To qualify as an “informal claim” the memorandum notes it must meet the following tests:

There are four elements to an informal claim. Pala, Inc. Employees Profit Sharing Plan & Trust Agreement v. United States, 234 F.3d 873, 877 (5th Cir. 2000). An informal claim must (1) be timely, (2) assert a right to a refund, (3) describe the tax, tax year and basis for the claim, and (4) have a written component. Id.; see Mobil Corp. v. United States, 67 Fed. Cl. 708, 716 (2005). An informal claim must put the Service on actual or constructive notice that the taxpayer is currently asserting a right to a refund. Mobil, 67 Fed. Cl. at 716. It is not enough to inform the Service of an intention to file a claim in the future. Id. at 717.

The memorandum found the informal claim wanting for a number of reasons, noting:

However, Corporation B failed to actually assert a claim for a refund for Corporation A; instead it merely communicated its intention to file a claim in the future. Showing the team coordinator its draft Form 1120X does not constitute asserting a claim, as the implication of this was simply that Corporation B was working on making a formal claim that it would file in the future for Corporation A. Further, Corporation B cannot rely on the circumstances surrounding the draft Form 1120X to indicate that it was making an informal claim for Corporation A, as Corporation B still had over three weeks to finalize and file the formal claim before the period of limitations expired. Putting the Service on notice of its intention to file a claim in the future does not equate to Corporation B making an informal claim for Corporation A.

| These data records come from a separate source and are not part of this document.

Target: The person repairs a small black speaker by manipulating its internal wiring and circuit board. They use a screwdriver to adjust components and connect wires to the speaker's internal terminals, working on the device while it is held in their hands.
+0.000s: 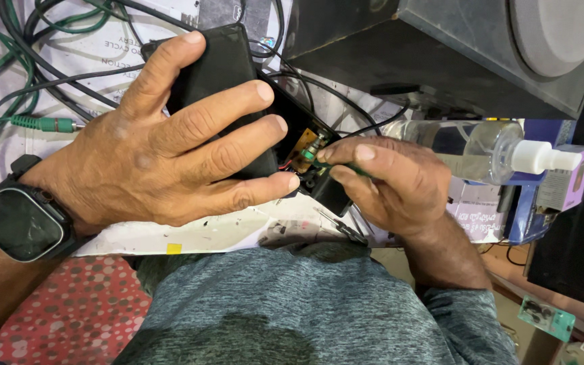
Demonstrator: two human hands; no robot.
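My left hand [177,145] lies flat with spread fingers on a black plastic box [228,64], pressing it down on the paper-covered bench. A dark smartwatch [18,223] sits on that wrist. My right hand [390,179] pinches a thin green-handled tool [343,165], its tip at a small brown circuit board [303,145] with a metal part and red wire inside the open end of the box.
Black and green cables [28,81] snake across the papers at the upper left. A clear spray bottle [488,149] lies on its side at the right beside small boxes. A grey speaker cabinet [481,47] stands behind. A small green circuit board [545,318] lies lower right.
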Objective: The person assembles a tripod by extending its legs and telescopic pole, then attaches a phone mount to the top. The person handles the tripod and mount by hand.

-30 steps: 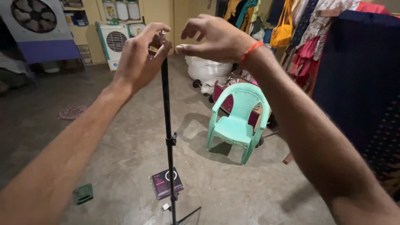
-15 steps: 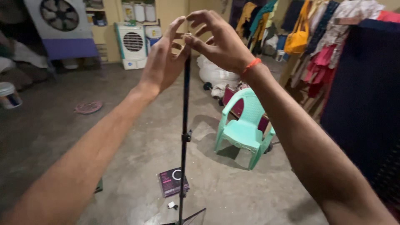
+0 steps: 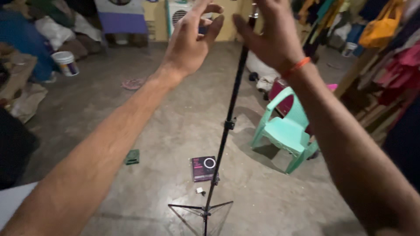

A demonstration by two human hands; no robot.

Additionally, there is no written component in this case. While there is case law holding that the element of a written component can be satisfied by writing that was produced by the Service, New England Elec. Sys. v. United States, 32 Fed. Cl. 636, 643-44 (1995), at a minimum, the written component must be sufficient to be regarded as an assertion by the taxpayer that she believes the tax has been overpaid. Id. The various communications from Corporation B to the team coordinator imply, at most, Corporation B's intent to file a formal claim for Corporation A in the future, not that it asserted a claim. Similarly, the team coordinator's notes only indicate that Corporation B will file a formal claim for Corporation A in the future, not that Corporation B had actually asserted a claim.

A second potential way to revive the claim is found in the waiver doctrine.  As the memorandum notes:

The waiver doctrine operates such that when "the taxpayer files a timely formal claim but fails to include the specific claim for relief, the claim may nonetheless be considered timely if the IRS considers that specific claim within the limitations period." Computervision Corp., 445 F.3d at 1366. However, there can only be a waiver if the Service waives the requirements of the regulation during the limitations period; consideration outside of the limitations period does not constitute waiver. Id. at 1367; see United States v. Brockamp, 519 U.S. 347, 352 (1997) (holding that equitable tolling does not apply to toll the period of limitation on claiming a refund).

The memorandum concludes that, in fact, the IRS did not give any consideration of the claim prior to the expiration of the statute.  Thus, the memorandum concludes, the claim, however meritorious, is untimely and should be denied.